Part 16: The Visit

5.3K 1.1K 136
                                    

"Pak, sebenarnya kan, acara jalan-jalan ini kemauan Pak Dipta, ya. Bukan kemauan saya," celoteh Seruni yang duduk di sebelah Dipta yang sedang mengemudi.

"Kayak lo punya acara penting aja, ngomong kayak gitu," ejek Dipta cuek. Masih heran oleh kemampuan Seruni berpindah tema obrolan bahkan tanpa aba-aba sedikit pun. Baru saja cewek ini mengejeknya sebagai duda. Sekarang dia menyalahkannya karena mengajaknya jalan meski dia tidak mau. "Jadi lo merasa terpaksa gitu?"

"Soalnya kan, Pak Dipta atasan saya. Mana berani saya nolak, Pak?" katanya ngeles.

"Orang yang terpaksa tuh, nggak bakal sempat pakai lisptick yang warnanya merah kayak sambalado, Run!"

Seruni cemberut. "Dibilang tinggal sisa warna ini doang!"

"Nah. Kan? Itu tandanya lo juga suka rela ngikut gue. Buktinya lipstick sisa sewarna lo jabanin."

Seruni mencibir. "Pokoknya saya nggak mau kalau ke mal kecil yang gerai Uniqlo-nya nggak lengkap," katanya. "Karena kalau koleksinya sedikit, khawatirnya semua koleksi udah saya punya."

Tuh, gaya bener ini si asisten paling gabut sedunia! "Emang lo mau ke mal yang mana sih? Bilang sama gue, biar gue sopirin lo ke sono."

Dan dalam sekejap, Seruni sudah berceloteh riang tentang beberapa mal yang seharusnya mereka kunjungi karena memiliki gerai dengan koleksi Uniqlo terlengkap. Dipta mendengarkan dengan saksama sampai dia menyimpulkan kalau lokasi mal-mal yang disebut Seruni terletak tak terlalu jauh dari kantor mereka.

"Wait, Run! Kenapa lo pilih tempat-tempat itu? Ayo, ngaku! Ada apa?" tembaknya to the point.

Benar saja. Seruni memang modus. Kini cewek itu cengar-cengir dengan bibirnya yang merah merona bikin Dipta sebel karena tumben-tumbenan terlihat menggoda. Duh, sudah konslet bener otaknya karena hanya melihat warna pemerah bibir asistennya saja membuatnya mulai puyeng. Sialan.

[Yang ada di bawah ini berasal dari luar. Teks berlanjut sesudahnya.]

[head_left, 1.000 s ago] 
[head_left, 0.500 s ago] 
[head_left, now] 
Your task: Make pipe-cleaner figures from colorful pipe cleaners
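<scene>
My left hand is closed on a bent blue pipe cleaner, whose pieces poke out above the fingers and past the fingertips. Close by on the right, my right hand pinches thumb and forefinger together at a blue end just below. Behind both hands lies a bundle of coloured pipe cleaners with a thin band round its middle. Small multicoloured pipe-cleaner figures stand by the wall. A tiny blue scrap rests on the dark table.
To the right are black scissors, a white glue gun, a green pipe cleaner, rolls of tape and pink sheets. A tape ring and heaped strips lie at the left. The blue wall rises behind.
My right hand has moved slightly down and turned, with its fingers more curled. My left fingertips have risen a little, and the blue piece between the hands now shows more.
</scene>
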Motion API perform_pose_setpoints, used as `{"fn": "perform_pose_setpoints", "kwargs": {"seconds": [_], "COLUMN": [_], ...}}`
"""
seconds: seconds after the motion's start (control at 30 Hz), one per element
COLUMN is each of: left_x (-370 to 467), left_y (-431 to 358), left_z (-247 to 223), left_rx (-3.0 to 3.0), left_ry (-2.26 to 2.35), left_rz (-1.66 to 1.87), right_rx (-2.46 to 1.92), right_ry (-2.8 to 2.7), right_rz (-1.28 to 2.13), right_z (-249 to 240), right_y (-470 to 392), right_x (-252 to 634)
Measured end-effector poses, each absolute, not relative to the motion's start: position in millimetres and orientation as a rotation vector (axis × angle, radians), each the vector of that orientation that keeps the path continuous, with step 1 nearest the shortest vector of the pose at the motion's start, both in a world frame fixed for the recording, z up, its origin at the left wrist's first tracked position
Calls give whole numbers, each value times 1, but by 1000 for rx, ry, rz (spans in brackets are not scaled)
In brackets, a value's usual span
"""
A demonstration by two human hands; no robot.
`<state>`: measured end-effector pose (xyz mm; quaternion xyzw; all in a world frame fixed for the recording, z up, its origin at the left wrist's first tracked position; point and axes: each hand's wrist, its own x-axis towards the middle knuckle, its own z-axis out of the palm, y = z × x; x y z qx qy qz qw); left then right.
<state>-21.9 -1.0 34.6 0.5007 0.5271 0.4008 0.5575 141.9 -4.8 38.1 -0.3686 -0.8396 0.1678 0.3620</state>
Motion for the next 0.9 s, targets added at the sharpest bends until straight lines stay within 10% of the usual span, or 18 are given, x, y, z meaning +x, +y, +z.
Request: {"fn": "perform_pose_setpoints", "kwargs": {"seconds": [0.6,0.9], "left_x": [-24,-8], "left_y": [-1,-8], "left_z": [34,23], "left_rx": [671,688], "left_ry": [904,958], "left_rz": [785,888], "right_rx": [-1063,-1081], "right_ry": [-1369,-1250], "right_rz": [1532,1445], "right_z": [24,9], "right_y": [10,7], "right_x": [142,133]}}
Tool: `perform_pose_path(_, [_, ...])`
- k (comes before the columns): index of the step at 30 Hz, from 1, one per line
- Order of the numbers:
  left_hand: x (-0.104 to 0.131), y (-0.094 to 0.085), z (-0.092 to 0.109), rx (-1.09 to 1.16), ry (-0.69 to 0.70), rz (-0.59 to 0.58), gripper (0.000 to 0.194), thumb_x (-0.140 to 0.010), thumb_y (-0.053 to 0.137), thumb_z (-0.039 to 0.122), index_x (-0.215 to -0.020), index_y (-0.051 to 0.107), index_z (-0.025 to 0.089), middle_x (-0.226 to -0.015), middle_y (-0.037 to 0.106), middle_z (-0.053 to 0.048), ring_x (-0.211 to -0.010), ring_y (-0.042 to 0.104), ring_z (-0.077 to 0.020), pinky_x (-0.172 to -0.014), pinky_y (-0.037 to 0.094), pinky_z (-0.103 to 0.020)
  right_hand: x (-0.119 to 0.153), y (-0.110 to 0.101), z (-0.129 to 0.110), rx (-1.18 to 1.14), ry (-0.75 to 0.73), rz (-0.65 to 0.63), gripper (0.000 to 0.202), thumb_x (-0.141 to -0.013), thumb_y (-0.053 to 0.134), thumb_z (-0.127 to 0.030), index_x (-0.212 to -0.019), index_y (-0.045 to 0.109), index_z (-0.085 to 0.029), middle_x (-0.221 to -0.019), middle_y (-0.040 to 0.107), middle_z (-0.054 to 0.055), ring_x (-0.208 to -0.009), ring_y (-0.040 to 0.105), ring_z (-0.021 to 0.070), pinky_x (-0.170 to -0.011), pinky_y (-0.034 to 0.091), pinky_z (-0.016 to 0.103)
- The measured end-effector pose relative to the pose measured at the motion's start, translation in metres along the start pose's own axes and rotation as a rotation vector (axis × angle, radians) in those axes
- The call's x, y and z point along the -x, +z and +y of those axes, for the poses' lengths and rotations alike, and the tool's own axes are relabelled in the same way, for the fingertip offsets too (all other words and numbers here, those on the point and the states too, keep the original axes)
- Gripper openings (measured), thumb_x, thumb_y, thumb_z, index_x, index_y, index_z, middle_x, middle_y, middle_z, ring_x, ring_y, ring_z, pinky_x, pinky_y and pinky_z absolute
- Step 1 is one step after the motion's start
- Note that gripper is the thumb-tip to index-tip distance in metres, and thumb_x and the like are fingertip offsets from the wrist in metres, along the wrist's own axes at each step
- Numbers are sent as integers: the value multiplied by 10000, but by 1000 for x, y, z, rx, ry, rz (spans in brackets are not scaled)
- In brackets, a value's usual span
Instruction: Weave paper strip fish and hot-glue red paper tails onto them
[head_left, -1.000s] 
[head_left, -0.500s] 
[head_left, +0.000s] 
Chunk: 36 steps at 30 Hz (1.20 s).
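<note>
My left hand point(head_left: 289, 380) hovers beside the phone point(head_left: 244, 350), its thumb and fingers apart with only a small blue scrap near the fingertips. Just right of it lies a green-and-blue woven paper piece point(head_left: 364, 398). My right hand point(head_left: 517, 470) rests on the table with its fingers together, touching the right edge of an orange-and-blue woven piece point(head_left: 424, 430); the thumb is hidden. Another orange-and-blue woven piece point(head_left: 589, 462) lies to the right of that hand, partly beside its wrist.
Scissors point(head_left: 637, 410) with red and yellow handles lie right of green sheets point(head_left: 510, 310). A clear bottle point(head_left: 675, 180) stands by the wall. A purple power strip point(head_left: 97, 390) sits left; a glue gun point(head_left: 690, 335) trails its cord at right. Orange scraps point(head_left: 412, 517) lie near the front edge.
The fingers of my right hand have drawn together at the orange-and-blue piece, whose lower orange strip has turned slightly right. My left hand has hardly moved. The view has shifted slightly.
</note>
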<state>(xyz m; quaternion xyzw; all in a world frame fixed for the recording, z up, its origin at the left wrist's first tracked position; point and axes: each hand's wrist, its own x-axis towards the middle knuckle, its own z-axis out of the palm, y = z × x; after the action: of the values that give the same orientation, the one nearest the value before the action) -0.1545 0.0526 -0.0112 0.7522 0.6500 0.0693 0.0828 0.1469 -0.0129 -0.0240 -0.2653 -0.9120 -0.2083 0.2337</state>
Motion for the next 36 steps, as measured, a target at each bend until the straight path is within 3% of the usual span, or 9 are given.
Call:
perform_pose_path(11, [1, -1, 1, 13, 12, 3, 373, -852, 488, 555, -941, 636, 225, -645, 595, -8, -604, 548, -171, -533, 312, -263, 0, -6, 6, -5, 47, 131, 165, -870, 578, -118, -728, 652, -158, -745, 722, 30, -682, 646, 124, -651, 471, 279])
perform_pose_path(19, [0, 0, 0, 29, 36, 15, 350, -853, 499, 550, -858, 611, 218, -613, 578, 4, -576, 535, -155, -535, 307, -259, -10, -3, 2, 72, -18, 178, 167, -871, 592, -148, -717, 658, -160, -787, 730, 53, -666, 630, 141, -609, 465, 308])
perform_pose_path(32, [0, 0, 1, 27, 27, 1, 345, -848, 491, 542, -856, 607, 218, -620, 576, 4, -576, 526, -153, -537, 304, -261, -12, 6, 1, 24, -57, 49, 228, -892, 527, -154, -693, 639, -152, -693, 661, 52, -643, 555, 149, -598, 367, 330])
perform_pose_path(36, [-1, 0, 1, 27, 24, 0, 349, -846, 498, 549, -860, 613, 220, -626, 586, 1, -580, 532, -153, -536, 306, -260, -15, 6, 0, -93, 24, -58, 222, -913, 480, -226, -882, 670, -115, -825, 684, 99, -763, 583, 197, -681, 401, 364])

"Mau survei kos-kosan, Pak. Sekali jalan," Seruni mengaku sambil cengengesan. "Udah nemu beberapa tempat."

"Jauh nggak lokasinya?" tanya Dipta penasaran. Dia memiliki waktu luang cukup banyak karena Rhena mengatakan agar Dipta sekalian pulang malam saja.

"Di sekitara kantor, Pak—"

Sudah Dipta duga!

"—beberapa memang agak jauh. Tapi nggak jauh-jauh amat. Ongkos ojeknya masih terjangkau gaji minimalis saya pokoknya."

"Buset! Emang lo mau survei berapa banyak sih, Run?" komentarnya kaget. Dia tidak tahu berapa normalnya referensi tempat yang dibutuhkan saat berburu kos-kosan.

"Lima lokasi aja kok, Pak," jawab Seruni santai.

"Gile! Serius bener mau ngekos." Dipta menggeleng-geleng takjub.

"Yang bilang bercanda siapa?" balas Seruni tak terima.

"Ya udah, sebutin mana aja. Ntar biar gue rancang jalurnya biar kita sekali jalan." Sekalian. Mungkin akhirnya dia bisa pulang malam beneran seperti permintaan Rhena.

Tapi Seruni bergeming.

"Run? Lo kenapa?" Dipta bertanya heran.

"Terus terang Pak Dipta yang terlalu baik begini, bikin saya curiga," kata Seruni terus terang.

Sialan si culun satu ini! "Enak aja. Dikata gue kriminal!" umpat Dipta.

"Baiknya agak nggak ngotak. Makanya kayak kriminal." Seruni setuju pula dengan istilahnya!

"Run, di mana-mana kriminal itu konotasinya kepada kejahatan. Ini gue nggak ada jahatnya sama elo. Gue baik kayak malaikat gini lho," Dipta membela diri.